Write out each line of the material exactly as given, and drop the images.

──────── Source material ────────

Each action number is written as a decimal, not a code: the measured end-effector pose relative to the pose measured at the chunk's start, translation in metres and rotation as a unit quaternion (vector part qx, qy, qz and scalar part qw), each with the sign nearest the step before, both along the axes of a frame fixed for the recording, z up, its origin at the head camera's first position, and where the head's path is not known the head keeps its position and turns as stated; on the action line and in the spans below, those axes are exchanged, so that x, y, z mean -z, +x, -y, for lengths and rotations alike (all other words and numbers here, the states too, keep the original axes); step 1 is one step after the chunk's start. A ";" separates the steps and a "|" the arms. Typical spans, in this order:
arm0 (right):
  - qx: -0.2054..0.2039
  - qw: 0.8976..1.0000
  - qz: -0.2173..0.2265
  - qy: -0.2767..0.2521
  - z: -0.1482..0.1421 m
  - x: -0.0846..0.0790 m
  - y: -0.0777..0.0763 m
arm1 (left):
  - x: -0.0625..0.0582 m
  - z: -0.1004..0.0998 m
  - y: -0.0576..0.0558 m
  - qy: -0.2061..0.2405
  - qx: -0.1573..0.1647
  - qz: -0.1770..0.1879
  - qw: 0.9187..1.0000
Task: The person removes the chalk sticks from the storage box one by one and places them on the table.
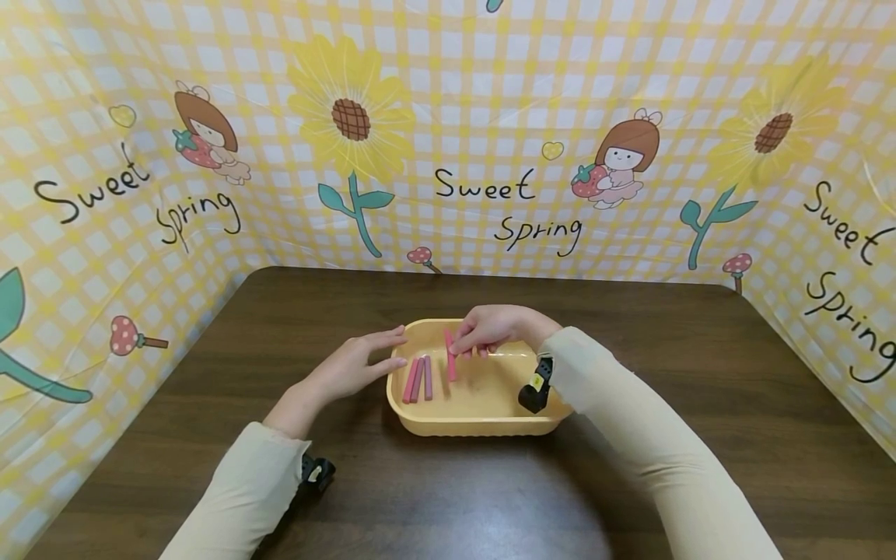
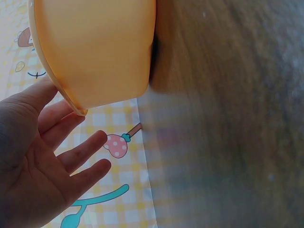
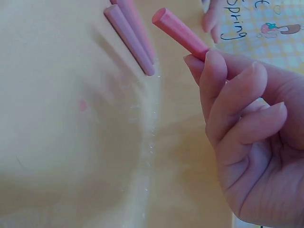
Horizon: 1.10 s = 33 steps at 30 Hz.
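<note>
My right hand [image 1: 490, 327] pinches a pink stick of chalk [image 1: 451, 365] between thumb and fingers over the inside of a yellow plastic tub [image 1: 483, 426]. In the right wrist view the held chalk [image 3: 180, 31] points up and left from the fingertips. Several more pink and mauve chalk sticks [image 1: 428, 379] lie side by side at the tub's left end; a mauve stick [image 3: 129, 40] is plain in the right wrist view. At the tub's left rim, my left hand [image 1: 346, 365] rests its fingertips, with the fingers mostly straight and spread, as the left wrist view [image 2: 52, 156] also shows.
The tub stands on a dark wooden table [image 1: 336, 303]. A yellow checked cloth [image 1: 448, 117] with flowers and lettering rises behind the table and along both sides. A black strapped device [image 1: 537, 386] sits on the right wrist, another [image 1: 318, 473] on the left.
</note>
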State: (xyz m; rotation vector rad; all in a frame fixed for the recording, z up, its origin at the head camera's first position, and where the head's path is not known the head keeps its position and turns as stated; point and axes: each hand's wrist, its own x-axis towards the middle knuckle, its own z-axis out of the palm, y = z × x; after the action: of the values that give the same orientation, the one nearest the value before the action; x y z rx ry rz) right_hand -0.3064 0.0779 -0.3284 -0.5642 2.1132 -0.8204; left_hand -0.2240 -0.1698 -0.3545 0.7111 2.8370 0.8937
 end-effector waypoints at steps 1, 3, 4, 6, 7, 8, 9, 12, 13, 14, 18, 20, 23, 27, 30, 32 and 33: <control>-0.001 1.000 0.001 -0.002 -0.002 -0.001 0.000 | 0.000 0.000 0.000 0.000 0.000 0.000 1.000; -0.003 1.000 0.002 -0.005 -0.005 -0.003 0.001 | 0.001 0.000 0.000 0.000 -0.001 -0.001 1.000; -0.004 1.000 0.002 -0.007 -0.006 -0.004 0.001 | 0.001 0.000 0.000 0.000 -0.001 -0.002 1.000; -0.005 1.000 0.001 -0.010 -0.010 -0.005 0.001 | 0.001 0.000 0.000 0.000 -0.001 -0.002 1.000; -0.006 1.000 0.001 -0.011 -0.011 -0.006 0.001 | 0.001 0.000 0.000 0.000 -0.001 -0.002 1.000; -0.006 1.000 -0.001 -0.012 -0.013 -0.006 0.001 | 0.001 0.000 0.000 0.000 0.000 -0.002 1.000; -0.006 1.000 -0.002 -0.013 -0.015 -0.007 0.001 | 0.001 0.000 0.000 0.000 0.000 -0.002 1.000; -0.004 1.000 -0.004 -0.014 -0.020 -0.008 0.001 | 0.000 0.000 0.000 0.002 0.002 -0.004 1.000; -0.002 1.000 -0.003 -0.015 -0.022 -0.008 0.001 | 0.000 0.001 0.000 0.002 0.003 -0.005 1.000; 0.000 1.000 -0.004 -0.015 -0.024 -0.008 0.001 | 0.000 0.001 0.000 0.002 0.003 -0.006 1.000; 0.008 1.000 -0.003 -0.018 -0.033 -0.010 0.003 | 0.001 0.001 0.000 0.003 0.003 -0.004 1.000; 0.011 1.000 -0.004 -0.018 -0.037 -0.010 0.004 | 0.001 0.001 0.000 0.002 0.002 -0.002 1.000; 0.013 1.000 -0.006 -0.021 -0.043 -0.012 0.006 | 0.001 0.001 0.000 0.001 0.002 0.001 1.000; 0.020 0.999 -0.006 -0.030 -0.051 -0.013 0.008 | 0.001 0.001 0.000 0.002 0.002 0.001 1.000; 0.028 0.999 -0.007 -0.033 -0.056 -0.013 0.009 | 0.002 0.001 0.000 0.002 0.002 -0.001 1.000; 0.028 0.999 -0.010 -0.030 -0.059 -0.013 0.010 | 0.002 0.001 0.000 0.002 0.003 -0.001 1.000; 0.028 0.999 -0.011 -0.029 -0.061 -0.013 0.010 | 0.002 0.001 0.000 0.002 0.003 -0.001 1.000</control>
State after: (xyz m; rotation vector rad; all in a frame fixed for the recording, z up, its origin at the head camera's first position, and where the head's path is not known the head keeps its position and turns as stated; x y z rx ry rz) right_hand -0.2965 0.1385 -0.3151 -0.5494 2.1402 -0.9132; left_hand -0.2243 -0.1712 -0.3566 0.7212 2.8332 0.8990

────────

◆ **Your response**:
Each action number is written as a decimal, not a code: the measured end-effector pose relative to the pose measured at the chunk's start, translation in metres and rotation as a unit quaternion (vector part qx, qy, qz and scalar part qw), each with the sign nearest the step before, both along the axes of a frame fixed for the recording, z up, its origin at the head camera's first position, and where the head's path is not known the head keeps its position and turns as stated; on the action line and in the spans below, those axes are exchanged, so that x, y, z mean -z, +x, -y, for lengths and rotations alike (all other words and numbers here, the states too, keep the original axes); step 1 is one step after the chunk's start. A ";" separates the steps and a "|" the arms. Typical spans, in this order:
arm0 (right):
  - qx: -0.2054..0.2039
  - qw: 0.8976..1.0000
  - qz: -0.2173..0.2265
  - qy: -0.2767..0.2521
  - z: -0.1482..0.1421 m
  - x: -0.0846..0.0790 m
  - y: -0.0777..0.0763 m
arm1 (left):
  - x: -0.0625..0.0582 m
  - z: -0.1004..0.0998 m
  - y: -0.0576..0.0558 m
  - qy: -0.2061..0.2405
  - qx: -0.1573..0.1647
  - qz: -0.1770..0.1879
  - qw: 0.9187..1.0000
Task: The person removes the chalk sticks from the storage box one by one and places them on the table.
Horizon: 1.10 s = 33 steps at 30 Hz.
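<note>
My right hand [image 1: 490, 327] pinches a pink stick of chalk [image 1: 451, 365] between thumb and fingers over the inside of a yellow plastic tub [image 1: 483, 426]. In the right wrist view the held chalk [image 3: 180, 31] points up and left from the fingertips. Several more pink and mauve chalk sticks [image 1: 428, 379] lie side by side at the tub's left end; a mauve stick [image 3: 129, 40] is plain in the right wrist view. At the tub's left rim, my left hand [image 1: 346, 365] rests its fingertips, with the fingers mostly straight and spread, as the left wrist view [image 2: 52, 156] also shows.
The tub stands on a dark wooden table [image 1: 336, 303]. A yellow checked cloth [image 1: 448, 117] with flowers and lettering rises behind the table and along both sides. A black strapped device [image 1: 537, 386] sits on the right wrist, another [image 1: 318, 473] on the left.
</note>
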State: (xyz m; rotation vector rad; all in a frame fixed for the recording, z up, its origin at the head camera's first position, and where the head's path is not known the head keeps its position and turns as stated; point and axes: each hand's wrist, its own x-axis towards the middle knuckle, its own z-axis out of the palm, y = z × x; after the action: of the values that give the same orientation, the one nearest the value before the action; x y z rx ry rz) right_hand -0.3064 0.0779 -0.3284 -0.5642 2.1132 -0.8204; left_hand -0.2240 -0.1698 -0.3545 0.7111 2.8370 0.8937
 end-effector waypoints at steps 1, 3, 4, 6, 7, 8, 9, 12, 13, 14, 18, 20, 23, 27, 30, 32 and 33: <control>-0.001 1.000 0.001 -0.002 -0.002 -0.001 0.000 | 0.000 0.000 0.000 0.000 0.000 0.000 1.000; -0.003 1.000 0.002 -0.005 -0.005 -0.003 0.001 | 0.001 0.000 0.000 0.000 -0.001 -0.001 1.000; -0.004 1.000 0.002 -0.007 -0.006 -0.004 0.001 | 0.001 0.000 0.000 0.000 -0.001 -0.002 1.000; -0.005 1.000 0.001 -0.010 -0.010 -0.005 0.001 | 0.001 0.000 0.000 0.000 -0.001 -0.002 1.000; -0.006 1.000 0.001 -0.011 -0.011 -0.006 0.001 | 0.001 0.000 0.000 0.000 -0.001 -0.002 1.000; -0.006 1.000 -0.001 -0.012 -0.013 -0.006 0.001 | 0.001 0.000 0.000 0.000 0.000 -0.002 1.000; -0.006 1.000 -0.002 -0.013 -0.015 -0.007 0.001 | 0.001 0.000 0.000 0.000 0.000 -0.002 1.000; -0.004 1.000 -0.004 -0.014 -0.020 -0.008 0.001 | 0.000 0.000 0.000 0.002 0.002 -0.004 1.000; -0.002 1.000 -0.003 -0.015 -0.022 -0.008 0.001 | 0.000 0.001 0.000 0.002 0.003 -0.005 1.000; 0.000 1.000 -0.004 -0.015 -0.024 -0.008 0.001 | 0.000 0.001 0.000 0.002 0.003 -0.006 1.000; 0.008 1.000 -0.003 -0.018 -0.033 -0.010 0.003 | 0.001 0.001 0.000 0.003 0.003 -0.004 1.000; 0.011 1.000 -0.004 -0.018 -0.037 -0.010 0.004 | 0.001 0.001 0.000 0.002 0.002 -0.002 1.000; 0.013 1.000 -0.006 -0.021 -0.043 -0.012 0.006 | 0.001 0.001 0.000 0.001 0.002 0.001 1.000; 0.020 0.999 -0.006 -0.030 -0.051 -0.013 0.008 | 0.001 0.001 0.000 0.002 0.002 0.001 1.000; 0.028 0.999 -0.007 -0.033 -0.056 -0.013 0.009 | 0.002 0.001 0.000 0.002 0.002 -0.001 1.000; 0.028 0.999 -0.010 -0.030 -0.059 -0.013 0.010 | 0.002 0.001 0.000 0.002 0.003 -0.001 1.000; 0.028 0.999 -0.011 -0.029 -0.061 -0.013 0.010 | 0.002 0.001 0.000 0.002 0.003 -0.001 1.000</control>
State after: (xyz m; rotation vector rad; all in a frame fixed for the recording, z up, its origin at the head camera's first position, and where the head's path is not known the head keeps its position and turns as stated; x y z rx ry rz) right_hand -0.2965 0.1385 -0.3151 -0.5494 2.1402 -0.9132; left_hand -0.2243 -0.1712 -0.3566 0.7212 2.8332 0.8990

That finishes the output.